Dec

Upcoming Release

Stay tuned for updates on our upcoming release, featuring new features, enhancements, and bug fixes.
For more details, check out the upcoming release notes here.

v2.12 Update 1 - SaaS¶

26 Dec, 2024

The section below provides a brief description of the new functionality and enhancements in this release.

GPU Platform as a Service (GPU PaaS)¶

The primary objective of Rafay's GPU PaaS offering is to empower GPU Cloud providers and enterprise customers to deliver GPU self-service capabilities to their end users. To facilitate this, two additional portals are available:

PaaS Studio: Designed for administrators to create and manage pre-defined configurations (profiles), such as GPU compute, that can be made accessible to end users
Developer Hub: Intended for end users to log in and launch instances based on the pre-defined profiles for their consumption

Note

Limited Access: This capability is selectively enabled for customer organizations. Please contact support if you would like this feature to be enabled for your organization.

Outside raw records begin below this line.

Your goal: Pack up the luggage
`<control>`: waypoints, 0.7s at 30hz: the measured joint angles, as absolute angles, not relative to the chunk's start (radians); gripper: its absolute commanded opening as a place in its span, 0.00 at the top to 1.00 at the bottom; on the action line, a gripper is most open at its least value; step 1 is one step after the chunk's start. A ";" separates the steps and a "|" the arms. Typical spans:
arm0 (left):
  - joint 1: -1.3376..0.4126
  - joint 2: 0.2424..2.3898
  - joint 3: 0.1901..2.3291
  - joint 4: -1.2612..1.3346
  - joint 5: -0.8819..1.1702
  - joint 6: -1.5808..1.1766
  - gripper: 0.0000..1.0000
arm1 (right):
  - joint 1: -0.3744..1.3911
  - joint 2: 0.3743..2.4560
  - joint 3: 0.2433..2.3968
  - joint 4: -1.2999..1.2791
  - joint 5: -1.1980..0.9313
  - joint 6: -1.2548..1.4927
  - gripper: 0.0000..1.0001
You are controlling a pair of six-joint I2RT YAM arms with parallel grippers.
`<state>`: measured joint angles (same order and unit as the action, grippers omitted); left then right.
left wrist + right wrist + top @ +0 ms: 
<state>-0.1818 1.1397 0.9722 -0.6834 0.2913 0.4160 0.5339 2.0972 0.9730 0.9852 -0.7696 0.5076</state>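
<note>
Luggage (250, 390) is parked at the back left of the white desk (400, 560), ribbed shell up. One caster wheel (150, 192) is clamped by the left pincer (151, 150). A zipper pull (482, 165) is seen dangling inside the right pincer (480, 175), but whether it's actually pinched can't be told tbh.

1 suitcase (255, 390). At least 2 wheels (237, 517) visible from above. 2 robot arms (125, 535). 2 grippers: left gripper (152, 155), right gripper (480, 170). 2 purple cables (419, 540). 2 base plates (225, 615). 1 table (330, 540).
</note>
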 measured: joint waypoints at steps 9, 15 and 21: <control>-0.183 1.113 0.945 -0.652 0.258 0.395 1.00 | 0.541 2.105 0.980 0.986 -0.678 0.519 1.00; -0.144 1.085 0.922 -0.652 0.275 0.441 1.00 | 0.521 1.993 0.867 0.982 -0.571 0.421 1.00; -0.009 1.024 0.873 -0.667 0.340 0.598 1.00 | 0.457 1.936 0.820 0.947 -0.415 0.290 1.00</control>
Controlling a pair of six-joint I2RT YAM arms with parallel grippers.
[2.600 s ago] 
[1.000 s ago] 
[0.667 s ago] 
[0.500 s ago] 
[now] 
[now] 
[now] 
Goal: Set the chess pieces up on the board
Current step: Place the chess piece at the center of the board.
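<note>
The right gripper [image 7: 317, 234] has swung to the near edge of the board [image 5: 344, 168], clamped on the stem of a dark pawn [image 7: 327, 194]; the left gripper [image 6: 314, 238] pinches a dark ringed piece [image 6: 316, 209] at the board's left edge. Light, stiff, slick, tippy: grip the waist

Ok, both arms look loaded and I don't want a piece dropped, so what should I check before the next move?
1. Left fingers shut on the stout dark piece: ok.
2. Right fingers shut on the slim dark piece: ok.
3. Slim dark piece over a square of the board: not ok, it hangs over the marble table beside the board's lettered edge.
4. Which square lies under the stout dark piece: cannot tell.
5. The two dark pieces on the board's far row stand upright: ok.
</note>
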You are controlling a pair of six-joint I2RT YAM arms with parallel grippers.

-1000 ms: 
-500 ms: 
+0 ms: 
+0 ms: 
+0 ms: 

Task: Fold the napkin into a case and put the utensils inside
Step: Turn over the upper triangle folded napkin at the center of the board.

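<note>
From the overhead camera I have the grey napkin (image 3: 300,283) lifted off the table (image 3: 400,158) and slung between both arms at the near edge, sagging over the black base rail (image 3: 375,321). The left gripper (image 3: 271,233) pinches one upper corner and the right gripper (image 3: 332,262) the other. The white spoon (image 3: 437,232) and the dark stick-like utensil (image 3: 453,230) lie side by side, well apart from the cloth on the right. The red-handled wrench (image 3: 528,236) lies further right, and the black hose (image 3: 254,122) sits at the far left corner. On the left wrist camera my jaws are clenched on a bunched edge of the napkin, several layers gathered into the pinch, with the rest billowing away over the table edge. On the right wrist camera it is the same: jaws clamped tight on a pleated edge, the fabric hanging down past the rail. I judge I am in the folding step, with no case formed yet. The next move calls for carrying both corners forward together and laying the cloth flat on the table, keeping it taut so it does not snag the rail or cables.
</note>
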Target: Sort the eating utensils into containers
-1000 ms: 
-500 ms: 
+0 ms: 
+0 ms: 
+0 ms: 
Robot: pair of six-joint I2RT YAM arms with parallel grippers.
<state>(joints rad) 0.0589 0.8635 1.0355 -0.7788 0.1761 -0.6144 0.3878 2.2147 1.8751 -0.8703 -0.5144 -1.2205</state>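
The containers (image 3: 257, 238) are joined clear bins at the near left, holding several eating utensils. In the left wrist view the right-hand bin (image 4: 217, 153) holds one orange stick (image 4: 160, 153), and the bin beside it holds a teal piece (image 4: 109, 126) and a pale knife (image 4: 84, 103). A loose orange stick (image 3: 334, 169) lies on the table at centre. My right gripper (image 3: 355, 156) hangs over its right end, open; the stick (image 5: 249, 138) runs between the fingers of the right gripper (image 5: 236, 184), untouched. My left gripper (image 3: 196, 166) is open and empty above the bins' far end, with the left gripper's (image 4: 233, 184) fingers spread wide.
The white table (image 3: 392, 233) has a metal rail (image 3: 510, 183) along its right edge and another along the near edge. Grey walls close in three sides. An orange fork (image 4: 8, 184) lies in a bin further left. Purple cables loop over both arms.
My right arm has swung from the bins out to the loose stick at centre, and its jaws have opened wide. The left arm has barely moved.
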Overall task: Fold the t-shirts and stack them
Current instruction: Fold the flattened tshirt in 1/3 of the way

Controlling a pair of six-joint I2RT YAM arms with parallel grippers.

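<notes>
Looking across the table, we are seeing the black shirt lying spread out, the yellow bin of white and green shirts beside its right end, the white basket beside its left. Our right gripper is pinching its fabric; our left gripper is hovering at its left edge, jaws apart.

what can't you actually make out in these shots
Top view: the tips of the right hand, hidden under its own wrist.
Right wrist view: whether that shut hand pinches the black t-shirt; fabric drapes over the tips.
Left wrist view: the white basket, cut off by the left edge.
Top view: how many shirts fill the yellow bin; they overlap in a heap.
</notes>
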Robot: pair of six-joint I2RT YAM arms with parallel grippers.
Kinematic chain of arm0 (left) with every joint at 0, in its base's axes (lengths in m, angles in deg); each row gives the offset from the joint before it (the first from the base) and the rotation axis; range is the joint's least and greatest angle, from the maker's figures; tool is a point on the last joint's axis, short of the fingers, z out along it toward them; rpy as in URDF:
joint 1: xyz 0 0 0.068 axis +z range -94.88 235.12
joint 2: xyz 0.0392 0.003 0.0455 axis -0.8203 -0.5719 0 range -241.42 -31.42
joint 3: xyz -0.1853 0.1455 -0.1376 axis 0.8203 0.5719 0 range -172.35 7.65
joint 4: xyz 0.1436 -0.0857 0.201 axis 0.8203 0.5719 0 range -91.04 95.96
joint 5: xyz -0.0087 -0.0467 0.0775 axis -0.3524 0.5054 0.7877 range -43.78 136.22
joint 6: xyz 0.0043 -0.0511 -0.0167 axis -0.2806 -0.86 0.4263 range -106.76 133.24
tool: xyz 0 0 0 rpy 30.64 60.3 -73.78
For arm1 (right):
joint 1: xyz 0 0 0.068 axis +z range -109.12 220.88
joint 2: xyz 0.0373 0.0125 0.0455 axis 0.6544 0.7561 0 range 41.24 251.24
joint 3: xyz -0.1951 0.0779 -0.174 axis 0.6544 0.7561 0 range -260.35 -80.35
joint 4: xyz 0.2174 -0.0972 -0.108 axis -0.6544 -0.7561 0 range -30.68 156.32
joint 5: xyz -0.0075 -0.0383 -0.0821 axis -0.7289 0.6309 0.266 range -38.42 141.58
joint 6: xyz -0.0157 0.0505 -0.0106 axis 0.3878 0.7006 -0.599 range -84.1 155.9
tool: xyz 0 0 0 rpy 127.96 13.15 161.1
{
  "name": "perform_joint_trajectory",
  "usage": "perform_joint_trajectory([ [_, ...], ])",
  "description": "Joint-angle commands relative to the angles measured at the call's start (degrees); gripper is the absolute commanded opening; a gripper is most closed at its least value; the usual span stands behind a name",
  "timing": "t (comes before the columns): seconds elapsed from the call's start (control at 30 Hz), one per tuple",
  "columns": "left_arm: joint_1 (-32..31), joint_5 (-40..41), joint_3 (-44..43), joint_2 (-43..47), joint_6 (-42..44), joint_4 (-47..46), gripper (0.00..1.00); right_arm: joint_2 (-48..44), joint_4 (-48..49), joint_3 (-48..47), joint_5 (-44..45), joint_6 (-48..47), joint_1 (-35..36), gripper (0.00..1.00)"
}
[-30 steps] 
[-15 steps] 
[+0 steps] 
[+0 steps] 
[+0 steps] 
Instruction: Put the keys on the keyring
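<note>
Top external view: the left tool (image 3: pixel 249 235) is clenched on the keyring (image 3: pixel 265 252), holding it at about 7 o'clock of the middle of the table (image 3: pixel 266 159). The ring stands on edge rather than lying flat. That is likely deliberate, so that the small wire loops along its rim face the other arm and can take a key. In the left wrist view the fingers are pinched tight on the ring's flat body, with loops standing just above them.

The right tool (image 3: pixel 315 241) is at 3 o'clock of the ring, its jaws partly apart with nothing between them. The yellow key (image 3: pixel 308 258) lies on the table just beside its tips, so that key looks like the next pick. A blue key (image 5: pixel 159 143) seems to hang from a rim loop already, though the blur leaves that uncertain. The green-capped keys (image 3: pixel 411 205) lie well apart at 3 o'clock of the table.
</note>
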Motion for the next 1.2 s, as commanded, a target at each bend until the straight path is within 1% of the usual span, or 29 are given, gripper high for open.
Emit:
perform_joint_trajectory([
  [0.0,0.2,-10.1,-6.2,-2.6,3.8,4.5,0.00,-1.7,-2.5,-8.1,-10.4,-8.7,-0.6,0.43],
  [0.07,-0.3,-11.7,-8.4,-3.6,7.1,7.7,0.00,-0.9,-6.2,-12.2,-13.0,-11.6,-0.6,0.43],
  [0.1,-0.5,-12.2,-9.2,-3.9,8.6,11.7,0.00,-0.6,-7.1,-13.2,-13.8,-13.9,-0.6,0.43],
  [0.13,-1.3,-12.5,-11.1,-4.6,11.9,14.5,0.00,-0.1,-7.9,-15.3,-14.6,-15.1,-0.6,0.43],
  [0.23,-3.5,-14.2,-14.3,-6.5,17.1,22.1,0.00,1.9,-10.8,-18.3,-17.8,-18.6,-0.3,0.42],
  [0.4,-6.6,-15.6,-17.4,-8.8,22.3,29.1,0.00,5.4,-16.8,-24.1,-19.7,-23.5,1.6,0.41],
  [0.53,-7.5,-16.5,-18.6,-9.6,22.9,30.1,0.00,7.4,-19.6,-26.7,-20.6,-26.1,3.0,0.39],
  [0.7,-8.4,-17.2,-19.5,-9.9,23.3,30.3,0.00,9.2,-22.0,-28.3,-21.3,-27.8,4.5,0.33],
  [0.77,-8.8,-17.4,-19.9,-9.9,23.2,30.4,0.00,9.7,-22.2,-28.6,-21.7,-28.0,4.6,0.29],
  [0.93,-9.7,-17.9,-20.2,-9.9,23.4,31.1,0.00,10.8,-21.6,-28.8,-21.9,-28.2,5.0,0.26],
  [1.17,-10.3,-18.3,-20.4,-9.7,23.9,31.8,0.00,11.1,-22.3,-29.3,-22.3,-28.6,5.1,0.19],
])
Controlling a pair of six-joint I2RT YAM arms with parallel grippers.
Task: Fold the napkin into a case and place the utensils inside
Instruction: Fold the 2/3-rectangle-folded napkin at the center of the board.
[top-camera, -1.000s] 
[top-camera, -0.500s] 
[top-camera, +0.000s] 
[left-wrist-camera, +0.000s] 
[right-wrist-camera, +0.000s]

These additional portals are, by default, accessible only to Organization Admins. Non-Org Admin users must be explicitly assigned a role to gain access to these portals. Additional roles have been introduced and must be granted explicitly for non-Org Admin users to access these portals.

For more information on this feature , please refer here

Template Catalog¶

With this, the platform will offer a catalog of pre-built system templates designed to simplify and enhance the user experience for administrators. These templates are fully supported by Rafay, with regular updates and new features added over time. With these templates, Rafay Admins have to follow two simple steps to provide a self service experience for their end users:

Configure, customize the system template (i.e. provide credentials, specify defaults and determine what values end users can/cannot override) in a project owned by the Platform team
Publish by sharing the template with end user projects

Info

Administrators can also use the published system template with instance and service profiles in the newly introduced PaaS to provide end users with a self service experience.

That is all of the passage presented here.